#### WHAT TO DO:
Give the listing again word for word. Leave every image out.

:::

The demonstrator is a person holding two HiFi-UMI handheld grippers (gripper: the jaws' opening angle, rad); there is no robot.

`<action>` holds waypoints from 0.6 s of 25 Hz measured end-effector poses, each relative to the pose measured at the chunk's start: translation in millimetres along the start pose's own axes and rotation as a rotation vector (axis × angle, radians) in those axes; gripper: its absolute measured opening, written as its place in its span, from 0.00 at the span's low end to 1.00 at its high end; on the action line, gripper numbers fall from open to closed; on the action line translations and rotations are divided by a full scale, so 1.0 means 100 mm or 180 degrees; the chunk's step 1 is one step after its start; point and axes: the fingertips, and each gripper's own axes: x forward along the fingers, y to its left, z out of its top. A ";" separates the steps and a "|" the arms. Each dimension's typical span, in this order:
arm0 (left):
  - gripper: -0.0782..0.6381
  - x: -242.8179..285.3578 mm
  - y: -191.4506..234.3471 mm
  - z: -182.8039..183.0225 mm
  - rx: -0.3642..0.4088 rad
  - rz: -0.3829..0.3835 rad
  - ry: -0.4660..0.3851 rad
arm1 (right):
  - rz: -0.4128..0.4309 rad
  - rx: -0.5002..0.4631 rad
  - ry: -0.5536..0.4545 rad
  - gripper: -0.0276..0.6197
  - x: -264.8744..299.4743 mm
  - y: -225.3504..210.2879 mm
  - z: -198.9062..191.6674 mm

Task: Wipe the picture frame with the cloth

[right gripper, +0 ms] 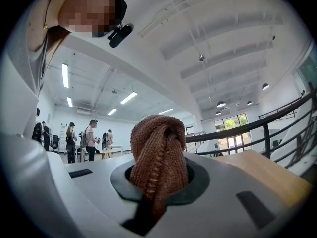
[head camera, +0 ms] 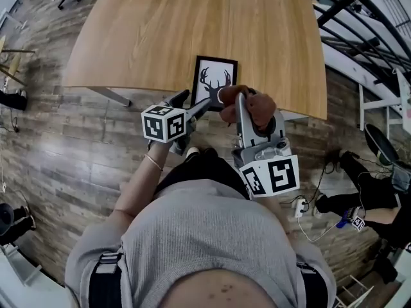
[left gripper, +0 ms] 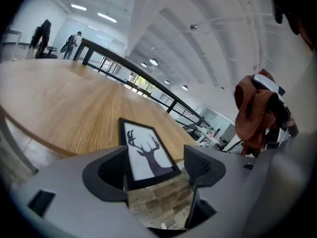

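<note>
Frame (head camera: 215,82) lies flat at the near edge of the bench (head camera: 192,24), its long axis running away from the person. The left claw (left gripper: 156,165), spread wide, straddles the frame's near end, though contact with either pad is hard to judge. The right claw (right gripper: 159,180), clamped on the bunched cloth (right gripper: 157,143), hovers just right of the frame, the likelier one to wipe.

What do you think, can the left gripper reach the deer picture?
Probably yes. The left gripper is open and lined up with the near end of the picture frame, lying flat at the table edge. Nothing blocks the way; the right gripper holds the cloth.
</note>
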 end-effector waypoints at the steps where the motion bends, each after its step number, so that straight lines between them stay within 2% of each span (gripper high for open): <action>1: 0.57 0.04 0.09 -0.11 -0.0147 0.0015 0.0070 | -0.0017 0.0010 0.0018 0.11 0.00 -0.02 -0.03; 4: 0.58 0.14 0.28 -0.32 -0.0513 -0.0024 0.0238 | -0.0074 0.0031 0.0045 0.11 0.00 -0.07 -0.08; 8: 0.58 0.26 0.40 -0.47 -0.0800 -0.0185 0.0478 | -0.0108 -0.0023 0.0105 0.11 0.01 -0.07 -0.14; 11: 0.58 0.35 0.46 -0.52 -0.1007 -0.0281 0.0520 | -0.0134 -0.0111 0.0158 0.11 0.02 -0.05 -0.18; 15: 0.58 0.49 0.41 -0.54 -0.1204 -0.0607 0.0595 | -0.0163 -0.0099 0.0188 0.11 0.03 -0.06 -0.23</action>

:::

#### WRITTEN REPLY:
The demonstrator is a person holding two HiFi-UMI handheld grippers (gripper: the jaws' opening angle, rad); there is no robot.

`<action>` holds waypoints from 0.6 s of 25 Hz measured end-effector poses, each relative to the pose measured at the chunk's start: translation in millimetres along the start pose's own axes and rotation as a rotation vector (axis × angle, radians) in those axes; gripper: its absolute measured opening, written as its place in its span, from 0.00 at the span's low end to 1.00 at its high end; on the action line, gripper numbers fall from open to closed; on the action line translations and rotations are divided by a full scale, so 1.0 means 100 mm or 180 degrees; the chunk's step 1 is one step after its start; point and axes: the fingertips, and each gripper's own axes: x forward along the fingers, y to its left, z out of its top. A ";" separates the steps and a "|" the arms. Each dimension's typical span, in this order:
arm0 (left):
  - gripper: -0.0782..0.6381
  - x: -242.8179..285.3578 mm
  - y: -191.4506..234.3471 mm
  - z: -182.8039..183.0225 mm
  - rx: -0.3642..0.4088 rad
  - rz: -0.3829..0.3835 rad
  - ry: -0.4660..0.3851 rad
arm1 (right):
  - rz: -0.4128..0.4309 rad
  - rx: -0.5002..0.4631 rad
  - ry: -0.5536..0.4545 rad
  - gripper: -0.0276..0.6197
  - x: -264.8744..299.4743 mm
  - y: -225.3504..210.2879 mm
  - z: -198.9062..191.6674 mm

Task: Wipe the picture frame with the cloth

[right gripper, +0 ms] 
[head camera, +0 ms] 
[left gripper, +0 ms] 

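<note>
Frame (head camera: 215,82) lies flat at the near edge of the bench (head camera: 192,24), its long axis running away from the person. The left claw (left gripper: 156,165), spread wide, straddles the frame's near end, though contact with either pad is hard to judge. The right claw (right gripper: 159,180), clamped on the bunched cloth (right gripper: 157,143), hovers just right of the frame, the likelier one to wipe.

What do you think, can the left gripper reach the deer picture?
Probably yes. The left gripper is open and lined up with the near end of the picture frame, lying flat at the table edge. Nothing blocks the way; the right gripper holds the cloth.
</note>
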 end-effector waypoints at the steps where the motion bends, each after its step number, so that straight lines between them stay within 2% of each span (gripper high for open): <action>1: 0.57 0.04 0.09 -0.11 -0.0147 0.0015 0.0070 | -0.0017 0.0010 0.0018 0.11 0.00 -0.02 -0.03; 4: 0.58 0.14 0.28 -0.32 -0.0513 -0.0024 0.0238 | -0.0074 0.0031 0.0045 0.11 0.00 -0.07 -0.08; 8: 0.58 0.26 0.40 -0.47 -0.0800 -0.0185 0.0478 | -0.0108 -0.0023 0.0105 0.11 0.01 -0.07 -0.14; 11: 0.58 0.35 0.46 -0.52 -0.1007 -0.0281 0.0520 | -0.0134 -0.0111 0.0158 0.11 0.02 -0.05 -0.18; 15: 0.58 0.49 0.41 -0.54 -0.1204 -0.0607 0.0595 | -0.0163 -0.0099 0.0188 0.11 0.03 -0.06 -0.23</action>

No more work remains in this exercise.